Palestinian detainee ends hunger strike, expects release

A Palestinian detainee held by Israel without charge or trial said Wednesday that he is ending his nearly six-month hunger strike after reaching an agreement that will see him released in October.

Lawyers and physicians had warned that the Khalil Awawdeh, a 40-year-old father of four from the occupied West Bank, was at risk of dying and already suffering neurological damage from the prolonged hunger strike. In recent pictures, he appears extremely gaunt and ill, his skin tightly stretched over a bony frame.

In a video circulated online Wednesday and apparently shot from his hospital bed, Awawdeh confirmed that an agreement had been reached for his release, calling it a “resounding victory” for the Palestinian people.

Awawdeh was protesting being held without charge or trial in what’s known as administrative detention. Israel says the practice is needed to keep dangerous militants off the streets without revealing sensitive intelligence. The Palestinians and rights groups say it denies detainees the basic right of due process.

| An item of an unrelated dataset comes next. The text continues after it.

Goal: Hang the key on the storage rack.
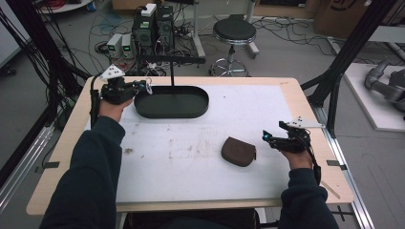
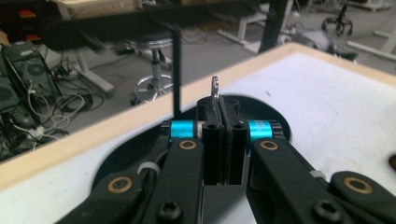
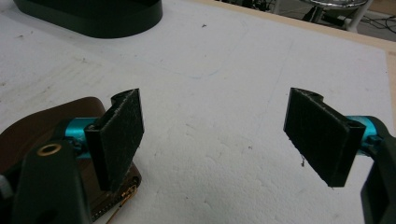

The Commission of Detainee Affairs, part of the Palestine Liberation Organization, said Awawdeh had reached an agreement that would see him released on Oct. 2, “after fighting an epic battle for which he sacrificed his flesh and life.”

It said he will remain in an Israeli hospital until he has fully recovered.

The exact details of the agreement were unclear. The Israeli military, the prison service and the Defense Ministry declined to comment. The Shin Bet internal security service did not respond to a request for comment.

Israel accuses Awawdeh of being a member of the Islamic Jihad militant group, an allegation he denies. The group had demanded his release as part of the cease-fire that ended three days of heavy fighting in Gaza earlier this month, without identifying him as a member.

Ahlam Haddad, Awawdeh’s lawyer, said this week that her client weighs 37 kilograms (around 80 pounds) and is suffering from neurological damage. He took vitamins over two weeks in June when he thought his case was being resolved but has otherwise only had water since the strike began in March, his family says.

Israel had officially suspended his arrest, but he remained in custody at an Israeli hospital.